**INSTRUCTIONS TO FOLLOW**
Restate every line of the data word for word, except for the images.

:::::

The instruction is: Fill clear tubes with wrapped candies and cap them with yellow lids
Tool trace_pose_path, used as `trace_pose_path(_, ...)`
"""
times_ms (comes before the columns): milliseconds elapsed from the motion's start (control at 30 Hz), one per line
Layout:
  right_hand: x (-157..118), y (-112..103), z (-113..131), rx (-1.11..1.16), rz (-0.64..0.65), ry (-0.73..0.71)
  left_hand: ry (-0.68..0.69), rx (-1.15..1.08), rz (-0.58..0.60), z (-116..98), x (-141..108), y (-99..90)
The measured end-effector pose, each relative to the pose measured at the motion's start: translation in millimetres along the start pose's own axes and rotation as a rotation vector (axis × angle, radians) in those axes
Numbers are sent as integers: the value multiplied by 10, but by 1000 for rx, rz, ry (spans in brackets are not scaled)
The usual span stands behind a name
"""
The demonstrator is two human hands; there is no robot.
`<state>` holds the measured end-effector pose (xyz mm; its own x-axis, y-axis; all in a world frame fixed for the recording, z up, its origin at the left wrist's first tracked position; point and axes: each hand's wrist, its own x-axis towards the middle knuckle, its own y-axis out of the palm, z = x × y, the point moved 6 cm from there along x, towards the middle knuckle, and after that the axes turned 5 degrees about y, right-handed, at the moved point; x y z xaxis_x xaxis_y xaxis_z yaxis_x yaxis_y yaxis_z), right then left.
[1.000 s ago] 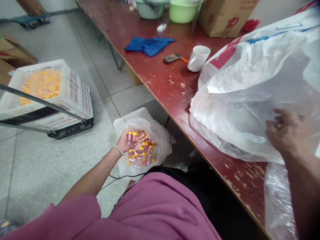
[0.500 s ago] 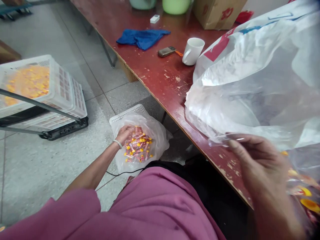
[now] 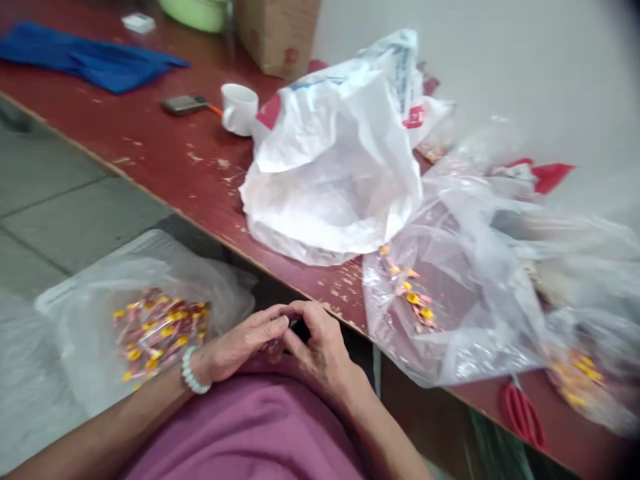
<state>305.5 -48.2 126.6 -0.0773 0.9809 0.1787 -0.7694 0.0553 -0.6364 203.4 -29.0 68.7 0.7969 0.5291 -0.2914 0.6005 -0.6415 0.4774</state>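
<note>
My left hand (image 3: 247,347), with a pale bead bracelet (image 3: 194,372) at its wrist, meets my right hand (image 3: 320,343) in front of the pink shirt. The fingers of both are curled together at the tips; what lies between them, if anything, is hidden. Below and left, a crate lined with a translucent bag (image 3: 80,333) holds many small clear tubes with yellow caps (image 3: 160,327). On the table's right, a clear plastic bag (image 3: 480,327) has several yellow-capped pieces (image 3: 413,298) in it. Beyond my hands a large white plastic bag (image 3: 335,147) gapes open.
Along the worn red table (image 3: 175,173) lie a blue cloth (image 3: 95,60), a phone (image 3: 184,105), a white mug (image 3: 240,110) and red-handled scissors (image 3: 523,413). A cardboard box (image 3: 277,37) and a green basin (image 3: 197,13) stand at the back. More filled bags (image 3: 585,373) sit far right.
My view has turned right. My left hand has left the tubes in the lined crate, and my right hand has come away from the clear plastic; both are now together at my front.
</note>
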Motion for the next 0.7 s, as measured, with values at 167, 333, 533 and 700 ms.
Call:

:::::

**FINAL ANSWER**
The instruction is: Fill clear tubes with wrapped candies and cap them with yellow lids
Tool trace_pose_path, used as `trace_pose_path(_, ...)`
"""
times_ms (comes before the columns): milliseconds elapsed from the motion's start (control at 30 Hz), one per line
Layout:
  right_hand: x (-157..118), y (-112..103), z (-113..131), rx (-1.11..1.16), rz (-0.64..0.65), ry (-0.73..0.71)
  left_hand: ry (-0.68..0.69), rx (-1.15..1.08), rz (-0.58..0.60), z (-116..98), x (-141..108), y (-99..90)
The measured end-effector pose, each relative to the pose measured at the motion's start: translation in millimetres along the start pose's own axes and rotation as a rotation vector (axis × angle, radians) in those axes
Numbers are sent as integers: the value multiplied by 10, but by 1000 for rx, rz, ry (spans in brackets are not scaled)
The usual span stands behind a name
"""
The demonstrator is two human hands; there is no robot.
`<state>` holds the measured end-effector pose (xyz mm; its own x-axis, y-axis; all in a world frame fixed for the recording, z up, its origin at the left wrist's first tracked position; point and axes: each hand's wrist, its own x-axis towards the middle knuckle, its own y-axis out of the palm, z = x × y, the point moved 6 cm from there along x, towards the middle knuckle, and after that the axes turned 5 degrees about y, right-handed, at the moved point; x y z xaxis_x xaxis_y xaxis_z yaxis_x yaxis_y yaxis_z), right then left.
[1.000 s ago] 
[0.500 s ago] 
[now] 
<state>305.5 -48.2 126.6 -0.0773 0.9809 0.1787 -0.7694 0.0553 -0.6364 203.4 -29.0 68.7 0.7969 0.5291 -0.2914 0.6005 -0.6415 0.4774</state>
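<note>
My left hand (image 3: 247,347), with a pale bead bracelet (image 3: 194,372) at its wrist, meets my right hand (image 3: 320,343) in front of the pink shirt. The fingers of both are curled together at the tips; what lies between them, if anything, is hidden. Below and left, a crate lined with a translucent bag (image 3: 80,333) holds many small clear tubes with yellow caps (image 3: 160,327). On the table's right, a clear plastic bag (image 3: 480,327) has several yellow-capped pieces (image 3: 413,298) in it. Beyond my hands a large white plastic bag (image 3: 335,147) gapes open.
Along the worn red table (image 3: 175,173) lie a blue cloth (image 3: 95,60), a phone (image 3: 184,105), a white mug (image 3: 240,110) and red-handled scissors (image 3: 523,413). A cardboard box (image 3: 277,37) and a green basin (image 3: 197,13) stand at the back. More filled bags (image 3: 585,373) sit far right.
My view has turned right. My left hand has left the tubes in the lined crate, and my right hand has come away from the clear plastic; both are now together at my front.
</note>
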Motion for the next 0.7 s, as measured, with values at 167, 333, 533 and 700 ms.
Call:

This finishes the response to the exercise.